GuajaraMirimVistaAerea

Vista aérea parcial da Guajará-Mirim da década de sessenta

A zoada (diria meu pai) infernal assustou meninos, mulheres, e homens aqui do pedaço. Umas luzes vermelhas cintilavam, porém num céu sem lua, apenas um vulto relativamente grande se movia no espaço. A Igrejinha já acendera suas lâmpadas e a novena começara no horário, mas a sinalização das luzes das torres da catedral não foi ligada. E aquele volume no céu se movimentava, acelerando os motores, desejando chamar a atenção. Um pânico atingiu parte da população! Avós apanhavam seus netos, mães procuravam trazer para o seu aconchego os bebês que estavam no berço ou na rede. Choro, sem ranger de dentes era ouvido, como se, em coro, os habitantes repetissem a cena de um ensaio, que, logicamente, nem houve…

Não me lembro do nome (seria Luciano?) do telegrafista da Cruzeiro do Sul, empresa aérea que servia as pistas rondonienses de então, que correu para a pista, acionou o motor de luz, ingressou no seu cubículo e ligou a sua parafernália e pôs-se em contato com o “monstrenguinho” que, no alto, se locomovia sobre os nossos telhados. Sempre alerta, a Rádio da Aeronáutica procurou a Voz da Cidade e pediu que divulgasse a necessidade de quem tivesse um automóvel, uma rural Willys, um jipe, ou caminhão, o que tivesse, enfim, fosse para a pista e se posicionasse nas laterais com a luz baixa acesa, visando auxiliar um pouso de emergência. Orientou que alguns veículos ficassem nas cabeceiras com a luz baixa, para dar segurança ao piloto que, em cima, fazia as evoluções. Solidariedade que não faltou… Até houve sobra de carros, cujos proprietários desejavam apenas auxiliar! E o Capitão Muniz, ia até a Bolívia e “embicava” o nariz do avião no rumo, na direção da pista de pouso, cabeceira Oeste, nas confluências do Posto Nogueira, e vinha, vinha, quase pousava… E arremetia.
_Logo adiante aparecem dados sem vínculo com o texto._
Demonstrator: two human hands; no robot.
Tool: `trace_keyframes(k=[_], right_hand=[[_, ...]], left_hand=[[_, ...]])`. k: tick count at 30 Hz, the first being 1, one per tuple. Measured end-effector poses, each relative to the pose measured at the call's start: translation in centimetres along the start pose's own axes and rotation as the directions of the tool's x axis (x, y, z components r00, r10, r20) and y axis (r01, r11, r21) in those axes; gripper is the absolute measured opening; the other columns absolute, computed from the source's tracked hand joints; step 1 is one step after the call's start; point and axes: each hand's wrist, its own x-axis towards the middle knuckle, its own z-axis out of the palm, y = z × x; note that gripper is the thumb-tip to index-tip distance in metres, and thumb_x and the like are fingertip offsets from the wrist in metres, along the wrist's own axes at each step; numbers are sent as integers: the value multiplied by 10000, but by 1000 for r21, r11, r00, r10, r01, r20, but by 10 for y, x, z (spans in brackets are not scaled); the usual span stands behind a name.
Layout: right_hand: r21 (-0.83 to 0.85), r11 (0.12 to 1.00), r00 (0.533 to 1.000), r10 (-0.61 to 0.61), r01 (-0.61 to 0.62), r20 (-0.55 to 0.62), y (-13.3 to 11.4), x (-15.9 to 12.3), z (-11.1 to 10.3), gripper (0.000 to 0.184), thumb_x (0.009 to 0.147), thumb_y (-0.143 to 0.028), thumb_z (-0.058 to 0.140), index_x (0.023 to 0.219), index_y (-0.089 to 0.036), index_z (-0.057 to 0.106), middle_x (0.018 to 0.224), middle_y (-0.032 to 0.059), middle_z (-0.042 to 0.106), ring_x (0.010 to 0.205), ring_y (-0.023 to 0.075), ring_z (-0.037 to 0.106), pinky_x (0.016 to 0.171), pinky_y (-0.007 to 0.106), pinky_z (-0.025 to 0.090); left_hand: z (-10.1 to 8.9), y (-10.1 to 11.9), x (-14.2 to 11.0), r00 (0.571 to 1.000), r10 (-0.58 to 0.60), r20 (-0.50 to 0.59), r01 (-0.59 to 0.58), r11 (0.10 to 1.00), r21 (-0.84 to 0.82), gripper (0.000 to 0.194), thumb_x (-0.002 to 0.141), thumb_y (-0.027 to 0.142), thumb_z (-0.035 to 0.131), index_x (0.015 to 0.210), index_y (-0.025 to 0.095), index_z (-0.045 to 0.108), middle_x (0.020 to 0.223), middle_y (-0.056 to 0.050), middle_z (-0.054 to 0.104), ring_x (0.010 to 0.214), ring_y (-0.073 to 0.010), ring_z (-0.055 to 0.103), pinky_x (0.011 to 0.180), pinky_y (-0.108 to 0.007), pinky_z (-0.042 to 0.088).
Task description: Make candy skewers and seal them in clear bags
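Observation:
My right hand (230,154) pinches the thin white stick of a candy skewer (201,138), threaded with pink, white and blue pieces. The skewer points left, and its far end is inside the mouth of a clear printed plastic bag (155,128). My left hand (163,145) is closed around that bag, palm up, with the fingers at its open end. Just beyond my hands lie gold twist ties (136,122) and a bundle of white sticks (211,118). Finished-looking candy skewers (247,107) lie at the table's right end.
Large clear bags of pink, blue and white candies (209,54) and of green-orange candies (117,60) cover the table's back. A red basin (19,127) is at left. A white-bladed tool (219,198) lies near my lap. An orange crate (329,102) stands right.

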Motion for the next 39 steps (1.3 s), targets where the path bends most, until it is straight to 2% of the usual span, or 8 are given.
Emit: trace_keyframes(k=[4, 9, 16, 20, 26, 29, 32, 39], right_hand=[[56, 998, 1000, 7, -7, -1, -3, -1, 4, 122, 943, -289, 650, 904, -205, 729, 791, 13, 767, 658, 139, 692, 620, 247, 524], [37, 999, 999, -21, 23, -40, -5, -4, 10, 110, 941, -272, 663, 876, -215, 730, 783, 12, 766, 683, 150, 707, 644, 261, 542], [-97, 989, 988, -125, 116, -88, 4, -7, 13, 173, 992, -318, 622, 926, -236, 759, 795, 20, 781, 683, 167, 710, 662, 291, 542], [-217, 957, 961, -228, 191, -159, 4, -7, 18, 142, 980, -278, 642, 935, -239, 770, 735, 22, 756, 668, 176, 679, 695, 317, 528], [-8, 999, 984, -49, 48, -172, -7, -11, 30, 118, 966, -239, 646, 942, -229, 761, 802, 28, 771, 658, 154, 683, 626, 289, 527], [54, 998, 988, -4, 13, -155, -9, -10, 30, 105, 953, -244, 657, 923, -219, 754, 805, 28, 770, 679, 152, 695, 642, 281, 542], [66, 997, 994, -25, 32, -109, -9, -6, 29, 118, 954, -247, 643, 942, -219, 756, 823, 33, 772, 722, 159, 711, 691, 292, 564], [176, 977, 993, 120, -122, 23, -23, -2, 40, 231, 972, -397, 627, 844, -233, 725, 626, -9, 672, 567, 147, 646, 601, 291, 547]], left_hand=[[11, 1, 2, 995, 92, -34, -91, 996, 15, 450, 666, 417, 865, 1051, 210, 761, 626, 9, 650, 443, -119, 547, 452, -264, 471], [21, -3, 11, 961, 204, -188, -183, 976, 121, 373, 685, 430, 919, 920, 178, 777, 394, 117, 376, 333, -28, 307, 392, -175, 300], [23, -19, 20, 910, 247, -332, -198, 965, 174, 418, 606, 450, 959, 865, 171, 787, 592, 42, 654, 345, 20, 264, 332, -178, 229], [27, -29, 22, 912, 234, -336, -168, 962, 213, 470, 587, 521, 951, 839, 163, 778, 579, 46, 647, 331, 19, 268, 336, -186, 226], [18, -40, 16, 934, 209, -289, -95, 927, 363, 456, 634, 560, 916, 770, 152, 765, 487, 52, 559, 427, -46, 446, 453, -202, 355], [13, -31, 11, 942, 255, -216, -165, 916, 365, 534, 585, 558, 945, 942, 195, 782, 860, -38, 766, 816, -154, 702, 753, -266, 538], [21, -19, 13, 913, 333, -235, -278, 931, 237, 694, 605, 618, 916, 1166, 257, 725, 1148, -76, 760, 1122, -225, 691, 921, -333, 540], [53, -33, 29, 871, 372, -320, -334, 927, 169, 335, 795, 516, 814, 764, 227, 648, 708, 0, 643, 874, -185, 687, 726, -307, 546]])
Via-se que estava inseguro, mas o combustível não daria para muito tempo. Duas, três, quatro tentativas e nada! O Pássaro de aço não encontrava coragem para por seus pneus na pista de terra, ali tão às suas mãos, digo, à disposição de suas rodas.

Aqui convém falar quem era o Capitão Muniz: ele, idealista, Oficial da Força Aérea Brasileira já aposentado, fundou a SAVA, com sede em Belém, no ano de 1951. SAVA, a sigla do pomposo nome “Serviços Aéreos do Vale Amazônico”, possuía uma fatia do mercado aeroviário, como regional que era, principalmente no ramo de transporte de carga, notadamente carne bovina. Mas, acabou sendo um elo de integração nesta Amazônia de Deus, ligando o Pará, ao Amazonas, Acre e Rondônia, inclusive Guajará-Mirim.

Ocorreu que, nesse quase fim do dia, decolando de Rio Branco/AC com destino a Porto Velho/RO, foi desviar de umas nuvens escuras que escondiam um temporal tenebroso, perdeu a rota e teve que alternar no endereço de Guajará-Mirim, mas, como o desvio acabou muito longo, sem poder chegar à capital do Território, socorreu-se da pista local. E foi aquele Deus nos acuda! Muitas mulheres intuíam que o final dos tempos havia chegado… Os terços foram lembrados e rezados com contrita devoção, rogando pela salvação das almas. Muito choro! Muitas velas acesas!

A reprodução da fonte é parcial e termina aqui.